Here the job is to retype the data word for word while leaving the pictures aside.

————

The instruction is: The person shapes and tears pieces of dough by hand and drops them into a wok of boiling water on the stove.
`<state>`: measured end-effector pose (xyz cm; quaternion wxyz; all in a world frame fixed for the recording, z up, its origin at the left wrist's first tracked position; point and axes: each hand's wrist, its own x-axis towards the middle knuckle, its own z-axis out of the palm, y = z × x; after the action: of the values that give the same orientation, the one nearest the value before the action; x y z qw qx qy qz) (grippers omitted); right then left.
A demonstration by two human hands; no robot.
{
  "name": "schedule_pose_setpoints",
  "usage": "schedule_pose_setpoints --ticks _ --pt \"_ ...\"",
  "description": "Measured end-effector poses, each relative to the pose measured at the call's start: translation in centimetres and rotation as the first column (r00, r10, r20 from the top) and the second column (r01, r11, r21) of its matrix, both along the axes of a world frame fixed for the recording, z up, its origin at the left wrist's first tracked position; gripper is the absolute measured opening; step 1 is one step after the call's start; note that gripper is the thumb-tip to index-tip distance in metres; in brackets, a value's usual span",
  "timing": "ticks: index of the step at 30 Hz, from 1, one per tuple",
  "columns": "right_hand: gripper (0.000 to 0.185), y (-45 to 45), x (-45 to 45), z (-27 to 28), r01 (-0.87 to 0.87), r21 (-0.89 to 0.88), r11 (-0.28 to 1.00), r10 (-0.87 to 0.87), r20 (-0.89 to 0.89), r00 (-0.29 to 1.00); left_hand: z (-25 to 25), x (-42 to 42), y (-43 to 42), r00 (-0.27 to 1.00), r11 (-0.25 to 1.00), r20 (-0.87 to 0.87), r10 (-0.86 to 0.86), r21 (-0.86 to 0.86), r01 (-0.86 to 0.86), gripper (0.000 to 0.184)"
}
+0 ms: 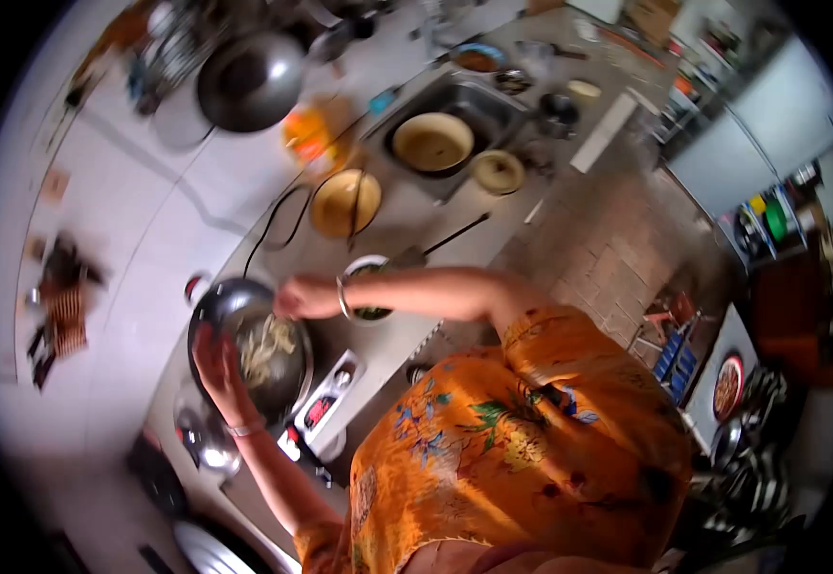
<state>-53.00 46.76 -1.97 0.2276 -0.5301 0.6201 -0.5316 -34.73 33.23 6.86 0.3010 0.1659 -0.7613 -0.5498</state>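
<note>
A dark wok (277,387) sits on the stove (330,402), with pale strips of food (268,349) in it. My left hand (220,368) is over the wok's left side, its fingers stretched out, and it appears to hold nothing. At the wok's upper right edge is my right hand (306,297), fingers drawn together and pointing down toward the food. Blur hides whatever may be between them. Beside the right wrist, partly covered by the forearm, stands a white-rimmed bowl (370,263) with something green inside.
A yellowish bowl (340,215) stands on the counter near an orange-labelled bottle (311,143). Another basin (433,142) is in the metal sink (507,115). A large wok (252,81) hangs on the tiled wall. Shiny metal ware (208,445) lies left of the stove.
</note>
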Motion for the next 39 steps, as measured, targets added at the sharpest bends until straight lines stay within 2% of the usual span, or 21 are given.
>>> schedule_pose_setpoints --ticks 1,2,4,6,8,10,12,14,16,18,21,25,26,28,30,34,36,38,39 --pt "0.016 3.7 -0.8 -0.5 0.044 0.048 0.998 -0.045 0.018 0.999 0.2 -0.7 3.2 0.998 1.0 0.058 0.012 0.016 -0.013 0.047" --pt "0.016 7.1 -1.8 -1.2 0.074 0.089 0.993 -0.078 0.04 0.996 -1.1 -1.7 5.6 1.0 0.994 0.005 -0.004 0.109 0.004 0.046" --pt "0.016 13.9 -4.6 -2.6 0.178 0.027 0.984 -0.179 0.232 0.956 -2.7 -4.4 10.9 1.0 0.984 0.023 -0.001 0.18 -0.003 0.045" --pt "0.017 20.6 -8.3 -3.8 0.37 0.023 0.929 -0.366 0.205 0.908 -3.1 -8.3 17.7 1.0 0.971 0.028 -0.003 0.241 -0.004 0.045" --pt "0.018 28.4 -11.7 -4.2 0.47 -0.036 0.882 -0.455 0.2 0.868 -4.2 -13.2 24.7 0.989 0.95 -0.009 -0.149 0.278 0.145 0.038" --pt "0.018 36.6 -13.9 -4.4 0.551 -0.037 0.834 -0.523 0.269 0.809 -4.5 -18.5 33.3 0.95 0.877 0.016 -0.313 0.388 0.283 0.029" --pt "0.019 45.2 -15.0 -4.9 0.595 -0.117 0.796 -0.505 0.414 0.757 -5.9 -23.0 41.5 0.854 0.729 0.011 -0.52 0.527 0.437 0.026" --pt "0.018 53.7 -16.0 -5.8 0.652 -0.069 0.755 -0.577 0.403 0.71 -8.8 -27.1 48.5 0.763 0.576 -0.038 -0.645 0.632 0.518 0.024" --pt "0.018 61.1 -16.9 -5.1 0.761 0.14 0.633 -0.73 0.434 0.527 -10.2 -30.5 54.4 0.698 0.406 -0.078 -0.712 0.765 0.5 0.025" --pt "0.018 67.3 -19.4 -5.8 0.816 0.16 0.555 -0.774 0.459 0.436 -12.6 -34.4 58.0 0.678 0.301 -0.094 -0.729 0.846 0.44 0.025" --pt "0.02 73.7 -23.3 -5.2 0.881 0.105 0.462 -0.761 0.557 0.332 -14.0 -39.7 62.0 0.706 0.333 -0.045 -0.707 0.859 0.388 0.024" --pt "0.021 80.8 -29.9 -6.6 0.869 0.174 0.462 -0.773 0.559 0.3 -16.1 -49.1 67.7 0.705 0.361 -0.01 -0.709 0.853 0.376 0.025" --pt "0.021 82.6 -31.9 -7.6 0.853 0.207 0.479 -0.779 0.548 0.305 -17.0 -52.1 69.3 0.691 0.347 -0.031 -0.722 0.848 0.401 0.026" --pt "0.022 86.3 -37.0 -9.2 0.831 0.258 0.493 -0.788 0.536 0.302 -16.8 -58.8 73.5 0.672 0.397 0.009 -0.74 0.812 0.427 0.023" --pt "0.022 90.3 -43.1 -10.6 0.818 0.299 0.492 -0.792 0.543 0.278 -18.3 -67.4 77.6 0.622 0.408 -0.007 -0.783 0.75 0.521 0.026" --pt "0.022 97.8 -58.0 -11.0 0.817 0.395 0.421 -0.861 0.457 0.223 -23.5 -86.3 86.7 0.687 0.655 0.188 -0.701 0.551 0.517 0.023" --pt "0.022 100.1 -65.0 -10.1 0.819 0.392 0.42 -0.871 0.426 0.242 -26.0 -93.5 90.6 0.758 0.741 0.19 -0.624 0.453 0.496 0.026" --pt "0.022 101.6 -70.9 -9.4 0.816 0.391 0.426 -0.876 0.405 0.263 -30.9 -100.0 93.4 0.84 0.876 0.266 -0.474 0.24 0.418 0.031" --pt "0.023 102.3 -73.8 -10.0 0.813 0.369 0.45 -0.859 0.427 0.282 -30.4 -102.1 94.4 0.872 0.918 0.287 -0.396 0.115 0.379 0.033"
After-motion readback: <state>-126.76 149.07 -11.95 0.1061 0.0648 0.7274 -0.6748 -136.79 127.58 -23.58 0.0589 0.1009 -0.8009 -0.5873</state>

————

SOLVED PROBLEM:
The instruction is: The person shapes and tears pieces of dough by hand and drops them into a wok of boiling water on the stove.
`<state>`: measured end-effector pose (xyz cm; quaternion wxyz; all in a world frame fixed for the recording, z up, its origin at the left wrist's first tracked position; point and axes: each hand's wrist, its own x-axis towards the middle knuckle, its own z-axis out of the palm, y = z × x; after the action: of the values that give the same orientation, the one nearest the value before the action; x y z qw qx qy qz) (grippers omitted); right then left.
A demonstration by two human hands; no robot.
{
  "name": "schedule_pose_setpoints",
  "usage": "schedule_pose_setpoints --ticks _ --pt \"_ ...\"",
  "description": "Measured end-effector poses, each relative to the pose measured at the call's start: translation in centimetres and rotation as the first column (r00, r10, r20 from the top) and the second column (r01, r11, r21) of its matrix, both along the axes of a world frame fixed for the recording, z up, its origin at the left wrist's first tracked position; gripper is the absolute measured opening; step 1 is one step after the call's start; note that gripper is the thumb-tip to index-tip distance in metres; in brackets, a value's usual span",
  "timing": "ticks: index of the step at 30 Hz, from 1, one per tuple",
  "columns": "right_hand: gripper (0.000 to 0.185), y (-45 to 45), x (-45 to 45), z (-27 to 28), r01 (-0.87 to 0.87), r21 (-0.89 to 0.88), r11 (-0.28 to 1.00), r10 (-0.87 to 0.87), r20 (-0.89 to 0.89), r00 (-0.29 to 1.00); left_hand: z (-25 to 25), x (-42 to 42), y (-43 to 42), r00 (-0.27 to 1.00), r11 (-0.25 to 1.00), r20 (-0.87 to 0.87), r10 (-0.86 to 0.86), r21 (-0.86 to 0.86), r01 (-0.86 to 0.86), gripper (0.000 to 0.184)"
}
+0 ms: 
<state>-53.00 46.76 -1.97 0.2276 -0.5301 0.6201 -0.5316 -34.73 33.23 6.86 0.3010 0.1659 -0.7613 -0.5498</state>
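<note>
A dark wok (277,387) sits on the stove (330,402), with pale strips of food (268,349) in it. My left hand (220,368) is over the wok's left side, its fingers stretched out, and it appears to hold nothing. At the wok's upper right edge is my right hand (306,297), fingers drawn together and pointing down toward the food. Blur hides whatever may be between them. Beside the right wrist, partly covered by the forearm, stands a white-rimmed bowl (370,263) with something green inside.
A yellowish bowl (340,215) stands on the counter near an orange-labelled bottle (311,143). Another basin (433,142) is in the metal sink (507,115). A large wok (252,81) hangs on the tiled wall. Shiny metal ware (208,445) lies left of the stove.
</note>
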Motion for the next 39 steps, as measured, targets added at the sharpest bends until straight lines stay within 2% of the usual span, or 21 are given.
>>> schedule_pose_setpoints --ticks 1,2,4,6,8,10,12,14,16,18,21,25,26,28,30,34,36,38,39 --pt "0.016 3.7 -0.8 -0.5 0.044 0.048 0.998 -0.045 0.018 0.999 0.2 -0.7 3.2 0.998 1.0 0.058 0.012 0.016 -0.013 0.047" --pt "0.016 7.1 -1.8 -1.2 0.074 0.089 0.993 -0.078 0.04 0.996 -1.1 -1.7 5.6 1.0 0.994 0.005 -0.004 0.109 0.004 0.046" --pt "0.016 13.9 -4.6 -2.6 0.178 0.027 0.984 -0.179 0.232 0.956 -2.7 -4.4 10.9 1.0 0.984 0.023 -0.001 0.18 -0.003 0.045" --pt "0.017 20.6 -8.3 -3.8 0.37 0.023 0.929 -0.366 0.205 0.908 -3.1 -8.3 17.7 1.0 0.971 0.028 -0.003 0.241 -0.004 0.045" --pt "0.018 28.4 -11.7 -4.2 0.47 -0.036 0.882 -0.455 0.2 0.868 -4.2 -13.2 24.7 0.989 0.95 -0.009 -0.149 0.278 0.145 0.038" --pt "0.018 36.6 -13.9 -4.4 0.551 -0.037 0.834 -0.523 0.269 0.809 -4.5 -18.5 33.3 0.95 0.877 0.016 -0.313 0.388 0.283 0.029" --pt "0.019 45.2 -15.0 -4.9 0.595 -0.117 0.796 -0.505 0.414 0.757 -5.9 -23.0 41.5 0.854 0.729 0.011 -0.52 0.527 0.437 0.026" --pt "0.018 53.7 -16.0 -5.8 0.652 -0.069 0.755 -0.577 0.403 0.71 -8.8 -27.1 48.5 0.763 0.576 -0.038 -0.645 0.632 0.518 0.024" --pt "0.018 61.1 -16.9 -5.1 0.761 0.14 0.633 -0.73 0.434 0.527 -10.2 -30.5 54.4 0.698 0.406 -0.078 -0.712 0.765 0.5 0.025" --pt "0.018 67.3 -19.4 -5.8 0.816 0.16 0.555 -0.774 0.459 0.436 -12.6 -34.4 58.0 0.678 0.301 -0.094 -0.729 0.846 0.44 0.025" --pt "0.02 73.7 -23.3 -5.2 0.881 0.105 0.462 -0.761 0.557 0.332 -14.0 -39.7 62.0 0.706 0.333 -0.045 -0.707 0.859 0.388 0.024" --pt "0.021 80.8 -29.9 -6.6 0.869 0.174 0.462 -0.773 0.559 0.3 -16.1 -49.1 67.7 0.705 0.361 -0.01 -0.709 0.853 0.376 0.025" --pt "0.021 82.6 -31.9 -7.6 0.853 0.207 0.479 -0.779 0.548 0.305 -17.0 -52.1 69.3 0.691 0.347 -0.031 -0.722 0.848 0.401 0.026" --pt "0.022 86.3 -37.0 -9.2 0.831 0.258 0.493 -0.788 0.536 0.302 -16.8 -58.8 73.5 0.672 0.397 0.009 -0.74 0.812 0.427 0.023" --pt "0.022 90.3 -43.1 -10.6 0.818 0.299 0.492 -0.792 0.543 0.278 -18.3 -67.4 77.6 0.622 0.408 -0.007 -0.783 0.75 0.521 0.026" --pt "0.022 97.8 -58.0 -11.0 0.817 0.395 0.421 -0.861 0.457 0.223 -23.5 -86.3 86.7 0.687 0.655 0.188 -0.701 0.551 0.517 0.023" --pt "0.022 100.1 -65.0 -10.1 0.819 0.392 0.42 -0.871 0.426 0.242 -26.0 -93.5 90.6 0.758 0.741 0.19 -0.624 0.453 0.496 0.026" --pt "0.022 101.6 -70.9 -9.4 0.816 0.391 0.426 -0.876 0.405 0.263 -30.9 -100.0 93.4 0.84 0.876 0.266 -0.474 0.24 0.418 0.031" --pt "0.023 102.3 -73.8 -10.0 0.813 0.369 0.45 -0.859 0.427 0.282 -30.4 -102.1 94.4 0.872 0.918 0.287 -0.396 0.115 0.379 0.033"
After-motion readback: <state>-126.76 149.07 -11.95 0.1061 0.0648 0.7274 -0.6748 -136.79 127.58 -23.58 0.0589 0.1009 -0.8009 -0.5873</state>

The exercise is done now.